Each line from the top of the listing through the one holding "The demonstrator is" should be restated word for word, with nothing added and no pictures.

** Opening DATA EXCERPT block **

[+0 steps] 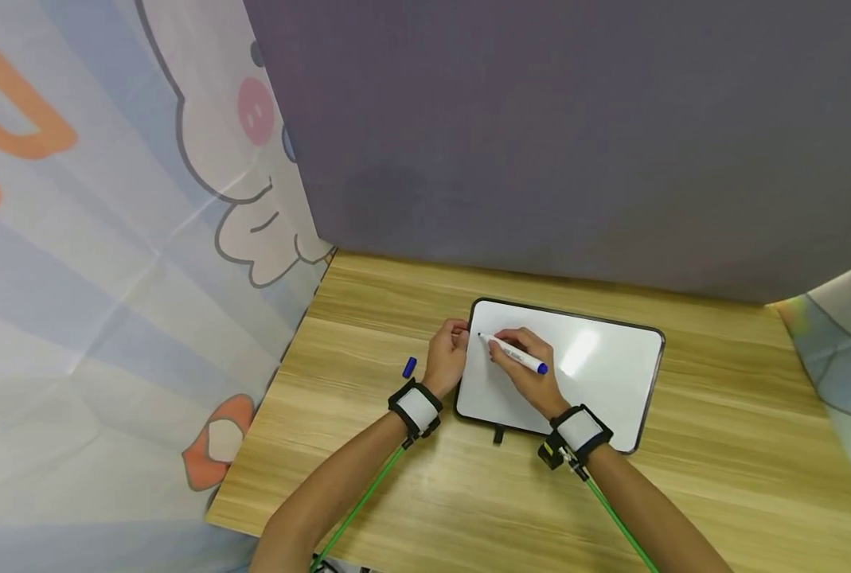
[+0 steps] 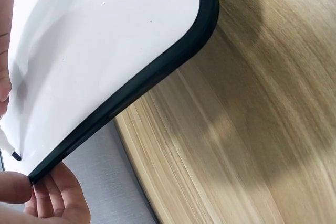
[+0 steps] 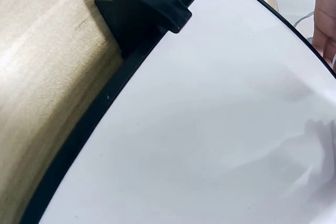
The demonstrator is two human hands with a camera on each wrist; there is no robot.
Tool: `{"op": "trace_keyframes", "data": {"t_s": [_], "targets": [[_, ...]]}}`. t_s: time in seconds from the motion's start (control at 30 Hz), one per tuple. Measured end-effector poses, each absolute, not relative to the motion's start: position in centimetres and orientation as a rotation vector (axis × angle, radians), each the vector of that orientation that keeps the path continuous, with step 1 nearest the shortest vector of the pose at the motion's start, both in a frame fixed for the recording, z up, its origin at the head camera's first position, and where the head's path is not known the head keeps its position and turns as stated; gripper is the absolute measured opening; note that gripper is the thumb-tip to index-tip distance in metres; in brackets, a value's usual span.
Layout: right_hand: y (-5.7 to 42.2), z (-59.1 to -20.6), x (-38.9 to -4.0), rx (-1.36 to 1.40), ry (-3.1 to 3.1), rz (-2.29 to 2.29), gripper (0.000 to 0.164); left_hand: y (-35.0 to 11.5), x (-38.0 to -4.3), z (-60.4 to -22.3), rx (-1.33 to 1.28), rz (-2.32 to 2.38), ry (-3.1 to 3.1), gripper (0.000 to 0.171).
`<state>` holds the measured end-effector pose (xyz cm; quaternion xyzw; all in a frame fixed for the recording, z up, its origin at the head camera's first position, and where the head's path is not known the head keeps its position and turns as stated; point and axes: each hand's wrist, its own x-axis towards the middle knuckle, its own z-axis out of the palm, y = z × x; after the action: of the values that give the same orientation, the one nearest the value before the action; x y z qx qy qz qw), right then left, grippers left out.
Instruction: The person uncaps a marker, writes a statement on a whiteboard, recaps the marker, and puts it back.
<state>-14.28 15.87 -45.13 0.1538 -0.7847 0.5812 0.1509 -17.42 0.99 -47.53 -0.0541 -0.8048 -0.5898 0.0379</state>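
A whiteboard (image 1: 618,374) with a black frame lies on the wooden table. My left hand (image 1: 446,358) grips its left edge; in the left wrist view the thumb (image 2: 14,187) lies over the frame and the other fingers curl at its outer side. Between thumb and fingers, my right hand (image 1: 537,388) pinches a white marker (image 1: 517,356) with a blue end. The marker's dark tip (image 2: 17,156) points down at the board's upper left, close over the white surface. No writing shows on the board. In the right wrist view the right hand is out of sight.
A blue marker cap (image 1: 409,367) lies on the table (image 1: 368,318) left of the left hand. From the board's near edge juts a black clip-like piece (image 3: 147,9). A grey panel (image 1: 540,143) rises behind the table, and a printed cloth (image 1: 131,318) hangs at the left.
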Motion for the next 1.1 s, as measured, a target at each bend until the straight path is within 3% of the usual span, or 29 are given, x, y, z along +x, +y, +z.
{"op": "trace_keyframes", "data": {"t_s": [0.5,1.1], "targets": [[15.4,-46.2,-11.6,0.466,-2.333,1.655,0.012,0.7,-17.4,-47.1,-0.179,-1.782,-2.493,0.018],[15.3,-46.9,-12.3,0.374,-2.260,1.736,0.012,0.6,-17.1,-48.0,-0.090,-1.852,-2.498,0.017]]}}
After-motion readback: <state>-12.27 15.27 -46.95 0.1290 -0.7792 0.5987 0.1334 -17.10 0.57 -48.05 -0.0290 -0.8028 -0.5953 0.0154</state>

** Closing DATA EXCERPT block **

RESPONSE TO THIS EXERCISE ::
[+0 steps] 
[+0 steps] 
[+0 steps] 
The demonstrator is two human hands with a camera on each wrist; there is no robot.

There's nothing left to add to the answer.